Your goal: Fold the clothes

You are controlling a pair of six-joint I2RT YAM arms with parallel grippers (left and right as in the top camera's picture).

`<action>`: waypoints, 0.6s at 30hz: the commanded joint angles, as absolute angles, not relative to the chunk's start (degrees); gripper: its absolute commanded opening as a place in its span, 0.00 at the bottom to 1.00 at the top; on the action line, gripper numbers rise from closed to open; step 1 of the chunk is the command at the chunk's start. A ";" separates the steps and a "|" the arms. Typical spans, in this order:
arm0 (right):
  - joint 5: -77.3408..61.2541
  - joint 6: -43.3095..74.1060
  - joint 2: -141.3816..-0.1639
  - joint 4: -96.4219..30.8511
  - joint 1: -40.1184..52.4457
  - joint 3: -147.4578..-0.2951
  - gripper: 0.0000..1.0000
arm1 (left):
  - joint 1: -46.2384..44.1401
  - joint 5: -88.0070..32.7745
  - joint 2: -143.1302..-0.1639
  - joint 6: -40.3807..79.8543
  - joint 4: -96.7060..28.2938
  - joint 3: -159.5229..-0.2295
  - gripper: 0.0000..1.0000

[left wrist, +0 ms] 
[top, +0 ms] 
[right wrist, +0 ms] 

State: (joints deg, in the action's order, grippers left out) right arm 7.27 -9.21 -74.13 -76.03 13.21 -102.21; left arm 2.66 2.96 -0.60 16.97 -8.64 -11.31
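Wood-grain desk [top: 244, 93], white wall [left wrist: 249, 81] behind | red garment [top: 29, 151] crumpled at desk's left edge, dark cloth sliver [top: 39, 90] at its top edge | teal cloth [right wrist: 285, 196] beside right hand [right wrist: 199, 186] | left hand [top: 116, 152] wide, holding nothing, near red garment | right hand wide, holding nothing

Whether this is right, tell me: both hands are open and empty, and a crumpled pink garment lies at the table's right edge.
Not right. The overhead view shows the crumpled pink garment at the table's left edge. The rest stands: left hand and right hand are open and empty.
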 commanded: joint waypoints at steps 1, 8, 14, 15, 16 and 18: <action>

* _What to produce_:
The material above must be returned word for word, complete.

* _Solution to this exercise_:
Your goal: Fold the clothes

You are controlling a pair of six-joint I2RT YAM arms with parallel grippers (left and right as in the top camera's picture).

`<action>`: waypoints, 0.6s at 30hz: the commanded joint angles, as absolute angles, not relative to the chunk's start (degrees); gripper: its absolute commanded opening as a place in its span, 0.00 at the bottom to 1.00 at the top; on the action line, gripper numbers rise from closed to open; step 1 of the chunk is the command at the chunk's start. A ";" separates the steps and a "|" the arms. Typical spans, in this order:
arm0 (right):
  - joint 5: -77.3408..61.2541
  - joint 6: -43.3095..74.1060
  - joint 2: -141.3816..-0.1639
  - joint 4: -96.4219..30.8511
  - joint 1: -40.1184..52.4457
  - joint 3: -147.4578..-0.2951
  - gripper: 0.0000..1.0000
arm1 (left):
  - joint 1: -46.2384..44.1401
  - joint 5: -88.0070..32.7745
  - joint 2: -143.1302..-0.1639
  - joint 6: -40.3807..79.8543
  - joint 4: -96.7060..28.2938
  - joint 3: -159.5229..-0.2295
  - gripper: 0.0000..1.0000

[left wrist, +0 ms] 
[top, +0 ms] 
[right wrist, +0 ms] 

State: (joints deg, in the action's order, grippers left out) right arm 7.27 -9.21 -74.13 -76.03 13.21 -102.21; left arm 2.66 2.96 -0.60 16.97 -8.64 -11.31
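Wood-grain desk [top: 244, 93], white wall [left wrist: 249, 81] behind | red garment [top: 29, 151] crumpled at desk's left edge, dark cloth sliver [top: 39, 90] at its top edge | teal cloth [right wrist: 285, 196] beside right hand [right wrist: 199, 186] | left hand [top: 116, 152] wide, holding nothing, near red garment | right hand wide, holding nothing

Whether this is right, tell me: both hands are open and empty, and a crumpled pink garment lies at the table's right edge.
Not right. The overhead view shows the crumpled pink garment at the table's left edge. The rest stands: left hand and right hand are open and empty.
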 commanded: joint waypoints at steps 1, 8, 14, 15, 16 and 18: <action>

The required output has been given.